Turning Leaf Support Service’s new Roseberry Street space has private rooms for counselling, a kitchen area for people to eat and washrooms with showers for vulnerable people to wash up.

The crisis response team is available only for Turning Leaf clients, and is not meant for the general public.

Manitoba Shared Health does runs a publicly-accessible crisis response centre. Anyone can call the Mobile Crisis Service at 204-940-1781 for help. But a Shared Health spokesperson still recommends calling 911 first if you think there is an immediate danger.

“The immediate action recommended in situations where someone is harming themselves, is experiencing a medical emergency or is posing a danger to themselves or others is to call 9-1-1 and ask for help,” said Shared Health in an email to CTV News. “If you feel it is unsafe to approach the individual then do not approach them.
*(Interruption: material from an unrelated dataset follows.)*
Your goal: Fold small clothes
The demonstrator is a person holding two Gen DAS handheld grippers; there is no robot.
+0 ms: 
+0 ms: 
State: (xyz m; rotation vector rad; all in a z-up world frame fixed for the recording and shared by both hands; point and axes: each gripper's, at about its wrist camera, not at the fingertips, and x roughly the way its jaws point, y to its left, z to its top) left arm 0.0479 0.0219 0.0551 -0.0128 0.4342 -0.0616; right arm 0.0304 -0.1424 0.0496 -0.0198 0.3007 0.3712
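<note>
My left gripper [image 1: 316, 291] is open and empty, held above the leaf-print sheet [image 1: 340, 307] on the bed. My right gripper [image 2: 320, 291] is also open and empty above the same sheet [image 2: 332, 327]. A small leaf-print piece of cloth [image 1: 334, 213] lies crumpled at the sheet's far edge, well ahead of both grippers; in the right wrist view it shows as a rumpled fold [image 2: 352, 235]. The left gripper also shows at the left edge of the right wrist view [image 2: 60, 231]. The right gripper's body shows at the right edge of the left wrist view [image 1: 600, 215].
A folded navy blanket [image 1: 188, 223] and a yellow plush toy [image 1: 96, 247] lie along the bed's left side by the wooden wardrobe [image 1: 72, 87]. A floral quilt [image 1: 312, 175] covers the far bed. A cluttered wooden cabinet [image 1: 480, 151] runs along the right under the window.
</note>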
Maintain a safe distance and, if possible (and if safe), stay until emergency help arrives.”

Engel said the demand for Turning Leaf’s services has grown exponentially since the pandemic began.

“There was a bit of a slump at first, and then we saw a pretty significant escalation in reports of the use of substances and mental health crisis,” he said.
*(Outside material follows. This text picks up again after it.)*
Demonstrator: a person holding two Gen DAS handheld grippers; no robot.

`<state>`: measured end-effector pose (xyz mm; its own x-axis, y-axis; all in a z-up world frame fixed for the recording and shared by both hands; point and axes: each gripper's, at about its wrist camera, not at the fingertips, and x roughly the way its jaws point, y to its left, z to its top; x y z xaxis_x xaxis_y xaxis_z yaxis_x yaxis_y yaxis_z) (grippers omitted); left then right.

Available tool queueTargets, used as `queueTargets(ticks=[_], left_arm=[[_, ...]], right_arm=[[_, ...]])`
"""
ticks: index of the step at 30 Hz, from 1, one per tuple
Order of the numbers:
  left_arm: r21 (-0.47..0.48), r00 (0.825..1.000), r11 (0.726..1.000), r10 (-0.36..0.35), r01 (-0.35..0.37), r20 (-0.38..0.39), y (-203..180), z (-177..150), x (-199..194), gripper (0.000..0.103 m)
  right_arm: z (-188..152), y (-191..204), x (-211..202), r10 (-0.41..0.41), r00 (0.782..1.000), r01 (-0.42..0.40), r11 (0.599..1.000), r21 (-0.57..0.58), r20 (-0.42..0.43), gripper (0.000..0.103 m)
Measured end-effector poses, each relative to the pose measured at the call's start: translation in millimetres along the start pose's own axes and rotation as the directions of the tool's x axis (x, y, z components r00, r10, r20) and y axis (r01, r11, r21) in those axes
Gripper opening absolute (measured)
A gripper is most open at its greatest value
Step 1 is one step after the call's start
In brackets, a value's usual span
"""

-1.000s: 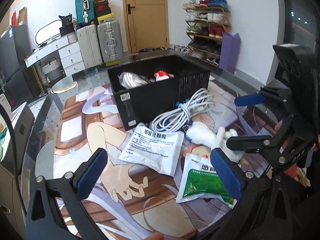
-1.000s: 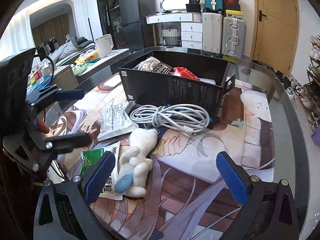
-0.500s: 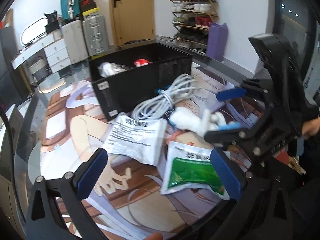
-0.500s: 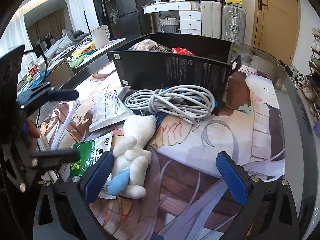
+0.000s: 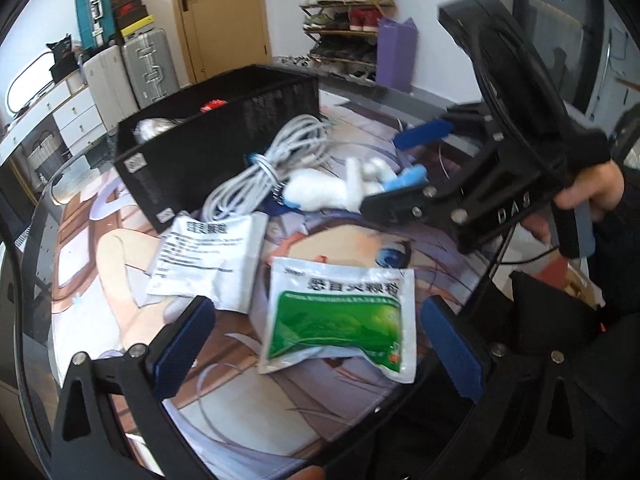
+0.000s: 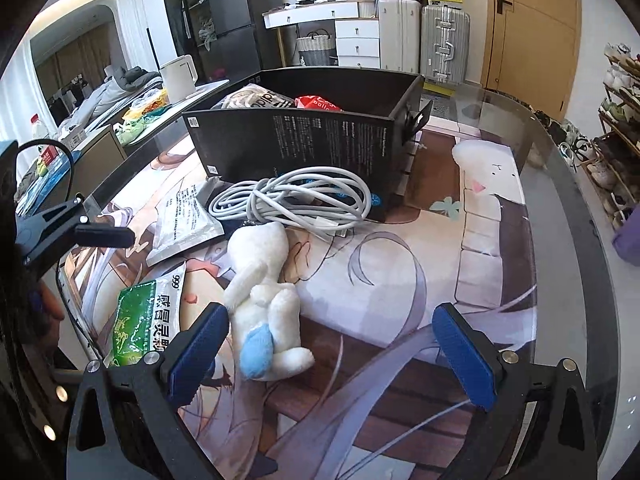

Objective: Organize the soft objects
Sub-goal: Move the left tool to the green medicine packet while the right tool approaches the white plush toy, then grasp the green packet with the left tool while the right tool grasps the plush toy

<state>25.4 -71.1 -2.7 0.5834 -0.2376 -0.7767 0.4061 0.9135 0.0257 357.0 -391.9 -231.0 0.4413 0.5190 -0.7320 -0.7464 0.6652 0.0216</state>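
Observation:
A white plush toy (image 6: 264, 292) with a blue foot lies on the printed mat; it also shows in the left wrist view (image 5: 328, 190). My right gripper (image 6: 332, 356) is open, with the toy's legs just inside its left finger. A green and white pouch (image 5: 340, 312) lies between the fingers of my open left gripper (image 5: 320, 344); it also shows in the right wrist view (image 6: 144, 320). A white pouch (image 5: 208, 252) lies to its left. A black box (image 6: 320, 140) behind holds a silver bag and a red packet. The right gripper also shows in the left wrist view (image 5: 404, 168).
A coiled white cable (image 6: 296, 200) lies against the box front. The glass table's edge (image 6: 576, 240) curves at the right. Suitcases (image 6: 444, 40), a white dresser, a shoe rack and a wooden door stand behind.
Both grippers have moved in closer to the items. The green pouch now lies between my left fingers, and the plush toy is nearer my right gripper's left finger.

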Motion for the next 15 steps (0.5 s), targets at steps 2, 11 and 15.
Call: queueTargets(ticks=[2, 11, 15], left_arm=[[0.006, 1.000, 1.000, -0.004, 0.004, -0.011, -2.2, -1.3, 3.6, 0.103], [-0.059, 0.999, 0.998, -0.028, 0.027, -0.025, 9.9, -0.8, 11.1, 0.103], [-0.055, 0.999, 0.998, -0.028, 0.026, -0.023, 10.7, -0.3, 11.5, 0.103]], right_arm=[[-1.2, 1.1, 0.3, 0.000, 1.000, 0.000, 1.000, -0.002, -0.002, 0.103], [-6.6, 12.5, 5.3, -0.020, 1.000, 0.018, 0.998, -0.066, -0.024, 0.102], [-7.2, 14.4, 6.1, -0.027, 0.999, 0.026, 0.998, -0.055, -0.026, 0.102]])
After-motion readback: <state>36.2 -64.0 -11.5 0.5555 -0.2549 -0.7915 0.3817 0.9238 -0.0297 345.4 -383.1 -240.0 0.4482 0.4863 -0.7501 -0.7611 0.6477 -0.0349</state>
“The isolation and the lack of access to service because of COVID exacerbated the situation and brought those particular cases to our front door,” Engel added.

Blady agrees the pandemic made things worse, as the increased demand on the health-care industry took its toll on Winnipeg’s unsheltered population.
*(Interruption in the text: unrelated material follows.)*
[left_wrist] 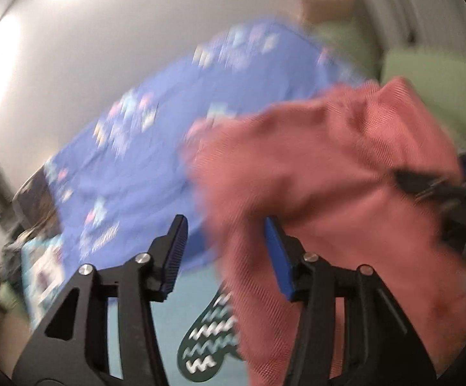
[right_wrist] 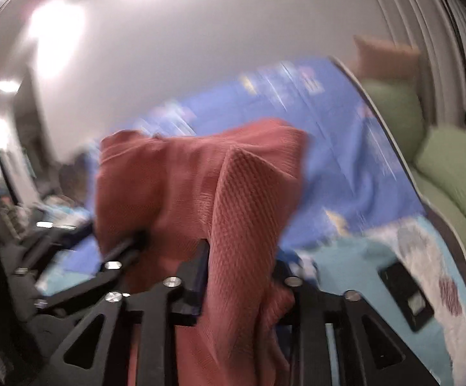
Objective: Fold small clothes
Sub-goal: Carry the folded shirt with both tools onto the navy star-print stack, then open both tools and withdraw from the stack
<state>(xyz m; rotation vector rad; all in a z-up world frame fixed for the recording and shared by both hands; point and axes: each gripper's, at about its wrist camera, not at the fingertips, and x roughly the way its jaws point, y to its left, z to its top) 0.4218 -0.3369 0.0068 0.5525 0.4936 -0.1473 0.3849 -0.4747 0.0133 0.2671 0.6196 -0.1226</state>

“Those things were amped up exponentially while services went down … all of our health care systems were strained,” she said.

Blady said anyone trying to help someone in mental health crisis should be cautious. “If somebody’s having a psychotic episode, how you approach them or if you approach them can make a difference because they may lash out.”

She said one thing you can do in that moment is to scan the environment and see who else is there.

“You could be in a situation where other people are behaving in ways in response to them that may either be aggressive, demeaning, shameful, something else that could be accelerating things,” said Blady.

She said it’s important to be accepting in that situation. “Nobody’s there by choice. We need to lead with empathy, compassion, non-judgment.”

Engel said his team has done a good job of filling the gap between medical treatment and law enforcement. “Once we get involved, the risk decreases, they are de-escalated, they don’t require law enforcement engagement.”

He said in many cases an ambulance does not need to be called, which saves on resources.

Blady said reducing the number of uniforms involved can help.

“A lot of folks that are in these places have had negative experiences with first responders,” Blady said.

She said the focus needs to be put on prevention and helping these people get off the streets.

“What it might cost to house somebody is far less than what it costs if they end up making repeated visits to emergency departments, and there are ambulances being called, and all the other things that we are doing,” said Blady.

Engel said it is about removing barriers. “I think the best thing that we do is that we’re responsive, so regardless of the time and place, the service that we’ve got is designed to respond. And that’s a huge part of engaging people that are in crisis.

“They need some resources to access for sure, and calling 311 or 911 is a limited response,” said Engel.

He said Turning Leaf has made rubber bracelets for their clients to wear with the appropriate emergency numbers printed on them. “They can show someone to call the number that’s on there, and we can respond.”

Engel reinforces that the most important thing to do in that situation is to be understanding. “This is where they’re at today, meeting them where they’re at and being accepting. That’s our byline at Turning Leaf, unconditional acceptance.”